Tackling class imbalance with SVM-SMOTE

This is part of an experiment on studying applicability of neural network.

The trade-off

Suppose we help someone grade wines so as to price them. Good wines are always hard to find, and are the minority. Imbalaced distribution of wine qualities makes grading, i.e. classification, difficult. False positives present in grading make our clients lose reputation, while false negatives make them lose money. It’s always the trade-off faced when we boost the classification to either have less false positives or false negatives.

SVM-SMOTE

In this experiment, SVM-SMOTE, an over-sampling technique, is used to investigate how well it handles the trade-off. SMOTE, its ancestor, is a popular over-sampling technique which balances class distribution by synthetically generating new minority class instances along directions from existing minority class instances towards their nearest neighbours. SVM-SMOTE focuses on generating new minority class instances near borderlines with SVM so as to help establish boundary between classes.

Experiment results

We balance class distribution with SVM-SMOTE.

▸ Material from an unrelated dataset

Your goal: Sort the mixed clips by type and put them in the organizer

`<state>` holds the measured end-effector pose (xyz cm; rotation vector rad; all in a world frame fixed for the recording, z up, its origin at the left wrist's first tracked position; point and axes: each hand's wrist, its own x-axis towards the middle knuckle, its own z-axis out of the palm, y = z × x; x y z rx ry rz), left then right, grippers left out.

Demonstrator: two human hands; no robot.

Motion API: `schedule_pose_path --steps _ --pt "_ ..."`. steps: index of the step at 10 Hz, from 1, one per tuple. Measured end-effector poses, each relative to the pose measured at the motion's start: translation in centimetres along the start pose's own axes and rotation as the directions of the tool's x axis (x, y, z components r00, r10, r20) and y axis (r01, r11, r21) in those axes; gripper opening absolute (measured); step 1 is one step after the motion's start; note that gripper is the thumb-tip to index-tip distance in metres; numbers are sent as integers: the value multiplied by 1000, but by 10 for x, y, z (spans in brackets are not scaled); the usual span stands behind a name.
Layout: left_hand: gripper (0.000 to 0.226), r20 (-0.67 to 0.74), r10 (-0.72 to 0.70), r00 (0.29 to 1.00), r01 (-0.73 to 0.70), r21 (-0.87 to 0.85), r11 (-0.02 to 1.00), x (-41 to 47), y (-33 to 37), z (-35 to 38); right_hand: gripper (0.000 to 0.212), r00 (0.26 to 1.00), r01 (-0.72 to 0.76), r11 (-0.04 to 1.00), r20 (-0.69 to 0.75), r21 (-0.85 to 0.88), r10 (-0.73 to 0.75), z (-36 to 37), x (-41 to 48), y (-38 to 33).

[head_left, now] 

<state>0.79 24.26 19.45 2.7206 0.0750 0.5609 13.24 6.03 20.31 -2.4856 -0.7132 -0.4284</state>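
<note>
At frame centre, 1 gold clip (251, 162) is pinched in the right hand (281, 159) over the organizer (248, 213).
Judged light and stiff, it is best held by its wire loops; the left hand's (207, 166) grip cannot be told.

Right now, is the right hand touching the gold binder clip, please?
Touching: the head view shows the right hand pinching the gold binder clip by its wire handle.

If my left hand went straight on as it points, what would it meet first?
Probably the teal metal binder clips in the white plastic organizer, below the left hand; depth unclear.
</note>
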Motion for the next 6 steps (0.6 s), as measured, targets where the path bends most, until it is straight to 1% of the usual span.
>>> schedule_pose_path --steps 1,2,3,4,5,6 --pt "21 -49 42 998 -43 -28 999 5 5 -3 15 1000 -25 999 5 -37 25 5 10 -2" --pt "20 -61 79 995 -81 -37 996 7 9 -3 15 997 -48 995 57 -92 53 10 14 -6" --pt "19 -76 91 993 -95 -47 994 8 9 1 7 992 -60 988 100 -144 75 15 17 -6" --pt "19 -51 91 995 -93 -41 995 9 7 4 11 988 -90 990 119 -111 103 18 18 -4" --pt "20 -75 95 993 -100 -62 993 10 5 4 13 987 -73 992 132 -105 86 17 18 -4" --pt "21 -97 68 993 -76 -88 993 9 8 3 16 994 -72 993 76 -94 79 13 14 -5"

smote = SMOTE( kind='svm' )
X_smote, Y_smote = smote.fit_transform( X_data, Y_data )
Class distribution before (left) and after (right) applying SVM-SMOTE
Two dimensional illustration of class distribution before (left) and after (right) applying SVM-SMOTE, where blue instances are the majority class and red ones are the minority class

A neural network with two hidden layers and a dropout layer is trained with categorical cross entropy as objective and adam as optimizer.

m = Sequential()
m.add( Dense( 512, input_dim=X_smote.shape[ 1 ], init='glorot_normal', activation='relu' ) )
m.add( Dense( 512, init='glorot_normal', activation='relu' ) )
m.add( Dropout( .5 ) )
m.add( Dense( 2, init='glorot_normal', activation='softmax' ) )
m.compile( loss='categorical_crossentropy', optimizer='adam' )

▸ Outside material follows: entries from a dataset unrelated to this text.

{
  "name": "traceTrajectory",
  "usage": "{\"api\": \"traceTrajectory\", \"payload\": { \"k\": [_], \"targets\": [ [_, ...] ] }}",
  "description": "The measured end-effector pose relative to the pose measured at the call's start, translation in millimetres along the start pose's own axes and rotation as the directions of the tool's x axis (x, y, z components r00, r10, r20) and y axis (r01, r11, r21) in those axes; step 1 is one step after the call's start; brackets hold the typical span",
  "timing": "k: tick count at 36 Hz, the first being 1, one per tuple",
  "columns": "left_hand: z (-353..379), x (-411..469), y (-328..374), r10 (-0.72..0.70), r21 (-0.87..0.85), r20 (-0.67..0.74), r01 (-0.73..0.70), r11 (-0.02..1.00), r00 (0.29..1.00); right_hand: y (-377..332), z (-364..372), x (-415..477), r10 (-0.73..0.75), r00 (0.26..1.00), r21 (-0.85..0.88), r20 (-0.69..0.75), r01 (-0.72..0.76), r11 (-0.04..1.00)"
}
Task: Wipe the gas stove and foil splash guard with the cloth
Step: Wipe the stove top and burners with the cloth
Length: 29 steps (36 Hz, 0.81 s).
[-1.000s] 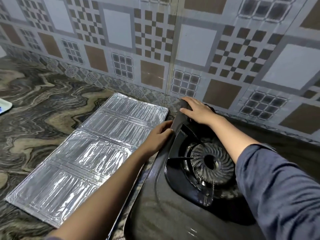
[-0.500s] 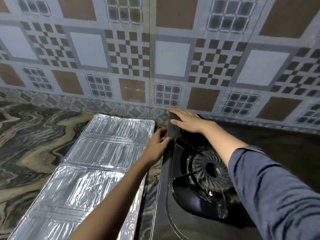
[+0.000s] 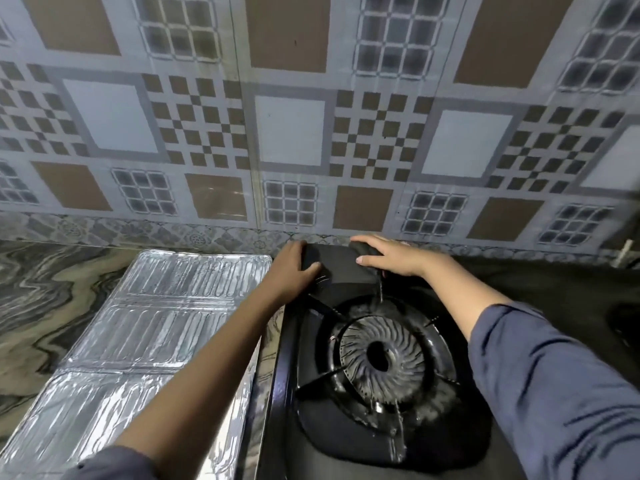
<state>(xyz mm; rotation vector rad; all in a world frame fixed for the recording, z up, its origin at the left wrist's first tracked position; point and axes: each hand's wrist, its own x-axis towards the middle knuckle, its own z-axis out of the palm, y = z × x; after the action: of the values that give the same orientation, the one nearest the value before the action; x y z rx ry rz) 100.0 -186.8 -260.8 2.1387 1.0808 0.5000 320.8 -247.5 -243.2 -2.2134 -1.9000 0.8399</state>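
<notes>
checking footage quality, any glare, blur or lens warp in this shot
Head view: glare streaks on the foil and a wet sheen on the burner; the head view's wide lens bows the tiles; its right edge is smeared and dark.

Black gas stove (image 3: 346,441), silver foil splash guard (image 3: 138,341), brown-checkered wall tiles (image 3: 194,119), swirled marble counter (image 3: 45,296).
</notes>
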Motion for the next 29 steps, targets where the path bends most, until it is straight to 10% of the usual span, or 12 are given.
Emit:
{"api": "traceTrajectory", "payload": {
  "k": [9,29],
  "targets": [
    [14.9,35.4,31.0,0.064,0.41,0.16,-0.126,0.903,0.985,27.3,-2.6,-31.0,0.006,0.986,-0.057,-0.168,-0.016,0.998],
    [91.0,71.6,133.9,0.063,0.363,0.431,-0.237,0.901,0.9,143.1,-25.2,-107.0,0.136,0.955,0.001,-0.265,-0.141,0.99]
  ]
}}
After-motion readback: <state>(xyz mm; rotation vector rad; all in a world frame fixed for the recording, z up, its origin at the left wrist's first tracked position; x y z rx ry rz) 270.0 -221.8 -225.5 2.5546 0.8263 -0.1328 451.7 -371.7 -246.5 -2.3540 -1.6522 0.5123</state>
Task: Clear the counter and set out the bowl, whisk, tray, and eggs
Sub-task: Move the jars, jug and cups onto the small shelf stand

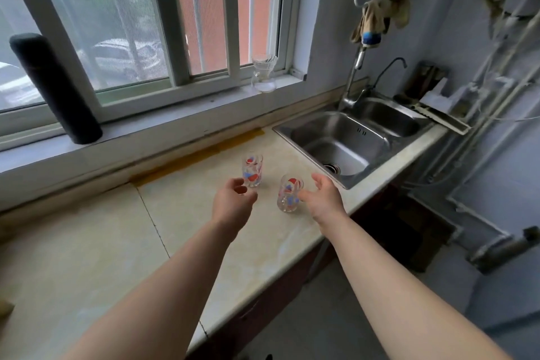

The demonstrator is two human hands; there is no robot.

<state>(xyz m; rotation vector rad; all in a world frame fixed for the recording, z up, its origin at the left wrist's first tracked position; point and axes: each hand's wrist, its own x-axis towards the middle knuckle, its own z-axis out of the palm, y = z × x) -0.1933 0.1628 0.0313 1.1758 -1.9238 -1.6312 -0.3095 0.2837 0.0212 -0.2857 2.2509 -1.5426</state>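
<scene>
Your left hand [233, 202] is loose and empty by the far glass [252, 170]. Your right hand [325, 196] is wide by the near glass [288, 196].

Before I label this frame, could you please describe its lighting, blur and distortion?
Head view: soft daylight through the white-framed window, no hard shadows; the wide lens bows that frame and the beige stone counter; the two clear printed glasses, left hand and right hand are slightly soft; the grey wall pipes at the right edge smear.

Two glasses [252, 170] stand apart on counter [87, 242].
</scene>
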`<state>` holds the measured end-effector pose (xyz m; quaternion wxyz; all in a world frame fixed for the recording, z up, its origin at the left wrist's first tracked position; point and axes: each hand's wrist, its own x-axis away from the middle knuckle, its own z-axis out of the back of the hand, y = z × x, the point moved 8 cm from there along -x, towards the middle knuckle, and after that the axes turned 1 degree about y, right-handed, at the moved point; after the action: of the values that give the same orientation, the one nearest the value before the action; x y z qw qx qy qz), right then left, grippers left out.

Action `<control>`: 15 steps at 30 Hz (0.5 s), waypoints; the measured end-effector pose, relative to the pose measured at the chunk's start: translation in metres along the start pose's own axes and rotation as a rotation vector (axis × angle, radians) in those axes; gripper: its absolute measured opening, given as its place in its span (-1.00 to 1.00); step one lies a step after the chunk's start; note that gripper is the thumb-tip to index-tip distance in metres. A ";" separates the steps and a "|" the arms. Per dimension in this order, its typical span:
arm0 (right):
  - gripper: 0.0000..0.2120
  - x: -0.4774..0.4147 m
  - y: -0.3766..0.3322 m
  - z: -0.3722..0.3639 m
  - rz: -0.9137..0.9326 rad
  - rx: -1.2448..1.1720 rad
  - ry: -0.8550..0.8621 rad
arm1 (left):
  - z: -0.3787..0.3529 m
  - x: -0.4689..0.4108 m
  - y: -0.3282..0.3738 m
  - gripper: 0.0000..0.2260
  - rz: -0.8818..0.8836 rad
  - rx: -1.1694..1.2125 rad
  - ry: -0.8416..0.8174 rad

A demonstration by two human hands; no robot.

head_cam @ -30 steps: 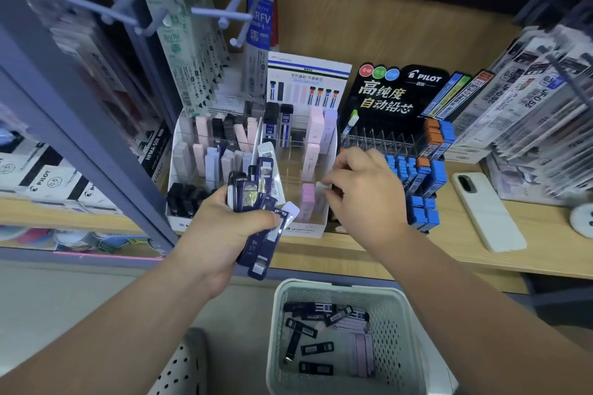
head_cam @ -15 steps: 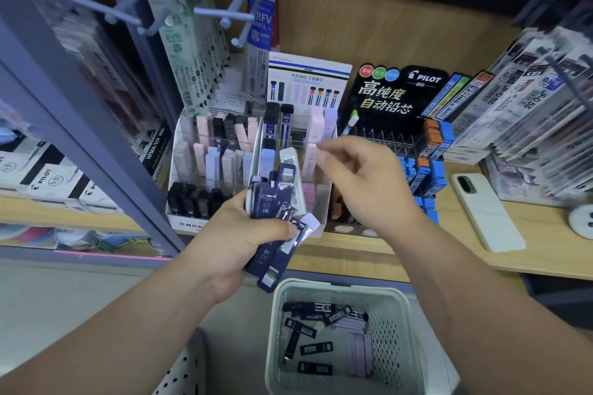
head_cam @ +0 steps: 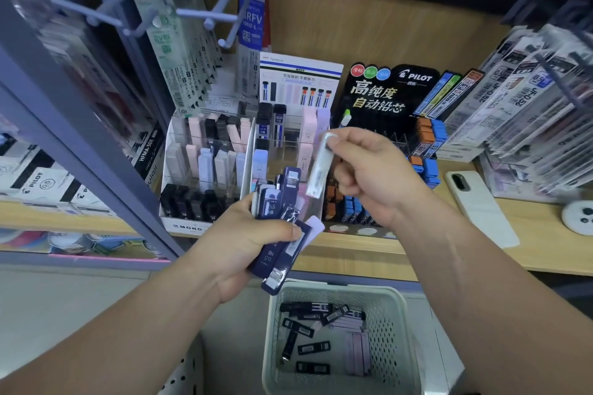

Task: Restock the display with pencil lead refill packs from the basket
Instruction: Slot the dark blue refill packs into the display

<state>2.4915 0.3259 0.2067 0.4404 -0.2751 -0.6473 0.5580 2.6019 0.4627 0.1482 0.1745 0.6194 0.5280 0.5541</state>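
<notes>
While left hand (head_cam: pixel 237 250) grips navy packs (head_cam: pixel 272 207) | right hand (head_cam: pixel 375 176) fingers pinch pale pack (head_cam: pixel 319 173) | label unreadable

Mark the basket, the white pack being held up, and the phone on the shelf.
basket (head_cam: pixel 337 283): head view, far rim.
white pack (head_cam: pixel 319 170): head view, middle of its face.
phone (head_cam: pixel 481 208): head view, centre of its back.

A white smartphone (head_cam: pixel 481 208) lay flat on the wooden shelf (head_cam: pixel 545 256) at the right of the frame, with a round white object (head_cam: pixel 579 218) just beyond it at the edge. Upper left, green-printed pen refill packs (head_cam: pixel 170 51) and a blue RFV pack (head_cam: pixel 252 26) hung on pale peg hooks (head_cam: pixel 205 14). JF-0.5 refill packs (head_cam: pixel 526 99) crowded the upper right, and Pilot boxes (head_cam: pixel 41 183) sat at the far left.
</notes>
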 end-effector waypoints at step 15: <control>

The network classifies 96.68% of majority and 90.40% of minority correctly.

                      predicted
majority | minority
====================================
actual majority | 96.68% | 3.32%
actual minority | 9.60% | 90.40%

On the contrary, without SVM-SMOTE, a network with same configuration classifies 100% of majority and 0% of minority correctly, due to the fact that it achieves high score simply by classifying all instances as majority.

                     predicted
majority | minority
====================================
actual majority | 100.00% | 0.00%
actual minority | 100.00% | 0.00%

References

Nguyen, Hien M., Eric W. Cooper, and Katsuari Kamei. “Borderline over-sampling for imbalanced data classification.” International Journal of Knowledge Engineering and Soft Data Paradigms 3.1 (2011): 4–21.

Chawla, Nitesh V., et al. “SMOTE: synthetic minority over-sampling technique.”Journal of artificial intelligence research (2002): 321–357.

Cortez, Paulo, et al. “Modeling wine preferences by data mining from physicochemical properties.” Decision Support Systems 47.4 (2009): 547–553.

UnbalancedDataset. https://github.com/fmfn/UnbalancedDataset